* PROBLEM DESCRIPTION *
Go to the line with "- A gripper" in the material below and copy from there through the line with "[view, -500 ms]", exactly. Pictures are not copied.

* RECORDS SHOWN *
___

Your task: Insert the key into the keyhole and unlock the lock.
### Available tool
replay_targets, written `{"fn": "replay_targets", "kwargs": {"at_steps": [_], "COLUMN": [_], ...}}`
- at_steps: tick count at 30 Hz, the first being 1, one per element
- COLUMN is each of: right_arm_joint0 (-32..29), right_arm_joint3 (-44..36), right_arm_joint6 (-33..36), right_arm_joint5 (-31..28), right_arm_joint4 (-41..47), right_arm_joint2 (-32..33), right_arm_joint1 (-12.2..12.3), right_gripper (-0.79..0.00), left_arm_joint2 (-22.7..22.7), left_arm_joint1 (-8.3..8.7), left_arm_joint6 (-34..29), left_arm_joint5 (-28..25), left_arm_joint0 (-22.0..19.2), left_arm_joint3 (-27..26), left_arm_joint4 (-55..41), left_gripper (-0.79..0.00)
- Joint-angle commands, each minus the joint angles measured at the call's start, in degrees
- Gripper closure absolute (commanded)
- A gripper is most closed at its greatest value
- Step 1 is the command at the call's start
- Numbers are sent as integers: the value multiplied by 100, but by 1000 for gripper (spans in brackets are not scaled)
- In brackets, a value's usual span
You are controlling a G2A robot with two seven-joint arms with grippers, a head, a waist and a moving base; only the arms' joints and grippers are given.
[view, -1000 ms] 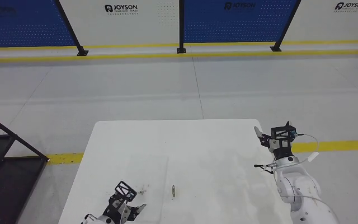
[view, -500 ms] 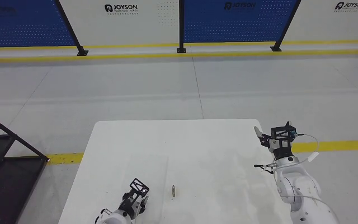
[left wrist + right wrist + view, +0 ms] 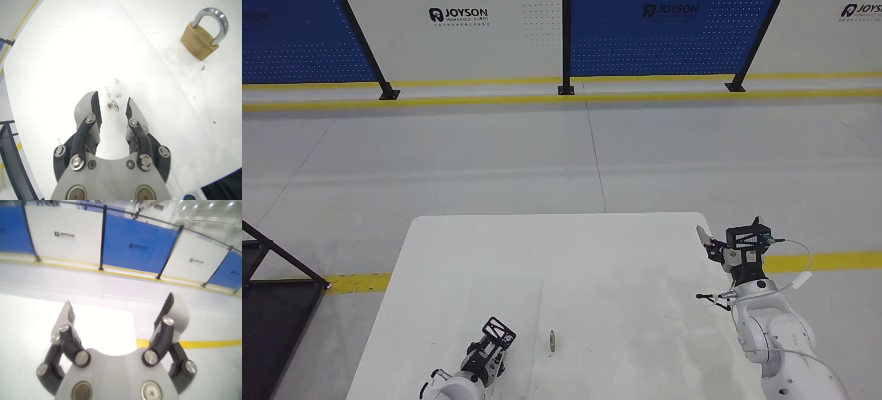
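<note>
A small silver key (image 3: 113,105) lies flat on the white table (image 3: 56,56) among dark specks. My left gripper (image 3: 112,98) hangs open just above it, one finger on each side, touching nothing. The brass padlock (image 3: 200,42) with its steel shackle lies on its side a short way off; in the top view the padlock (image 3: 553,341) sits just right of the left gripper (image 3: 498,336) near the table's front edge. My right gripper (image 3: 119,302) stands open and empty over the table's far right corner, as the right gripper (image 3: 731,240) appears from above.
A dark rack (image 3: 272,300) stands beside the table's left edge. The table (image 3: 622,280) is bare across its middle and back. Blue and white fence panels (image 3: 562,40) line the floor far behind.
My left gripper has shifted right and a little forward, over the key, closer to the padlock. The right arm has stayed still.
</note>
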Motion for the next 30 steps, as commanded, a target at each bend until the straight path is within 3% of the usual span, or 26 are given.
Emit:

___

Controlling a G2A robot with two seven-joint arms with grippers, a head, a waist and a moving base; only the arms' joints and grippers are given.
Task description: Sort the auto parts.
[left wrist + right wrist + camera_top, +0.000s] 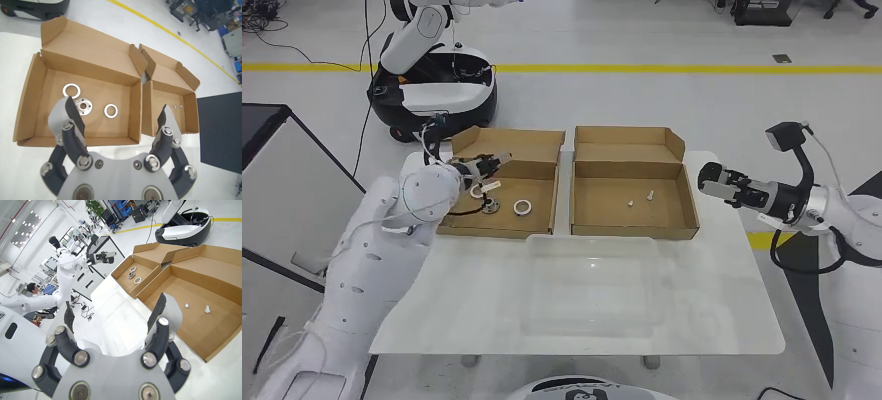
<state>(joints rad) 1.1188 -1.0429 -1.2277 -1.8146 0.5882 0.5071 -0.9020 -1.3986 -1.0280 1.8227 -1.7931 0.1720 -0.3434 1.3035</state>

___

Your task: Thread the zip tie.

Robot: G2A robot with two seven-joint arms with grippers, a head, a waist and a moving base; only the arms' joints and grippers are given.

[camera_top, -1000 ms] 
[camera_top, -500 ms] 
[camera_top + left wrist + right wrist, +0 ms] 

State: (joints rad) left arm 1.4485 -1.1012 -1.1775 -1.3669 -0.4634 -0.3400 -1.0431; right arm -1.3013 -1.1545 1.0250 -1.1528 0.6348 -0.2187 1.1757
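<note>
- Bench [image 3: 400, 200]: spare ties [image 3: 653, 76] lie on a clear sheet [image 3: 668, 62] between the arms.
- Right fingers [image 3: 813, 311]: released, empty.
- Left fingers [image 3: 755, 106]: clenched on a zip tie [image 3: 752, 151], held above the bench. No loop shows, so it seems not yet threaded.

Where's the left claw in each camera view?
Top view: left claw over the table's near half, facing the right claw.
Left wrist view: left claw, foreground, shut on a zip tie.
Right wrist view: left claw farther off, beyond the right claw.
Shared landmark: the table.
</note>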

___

* EXERCISE SOLUTION *
- A gripper is most closed at its greatest value
- Step 1 is the command at the call's start
- Numbers are sent as integers: the value multiplied by 100, but by 1000 for gripper (spans in brackets are not scaled)
- In brackets, a value's usual span
You are controlling a G2A robot with two seven-joint arms with grippers, a head, a waist and a moving base; only the arms' joints and grippers are given.
[view, -1000 ms] 
[view, -500 ms] 

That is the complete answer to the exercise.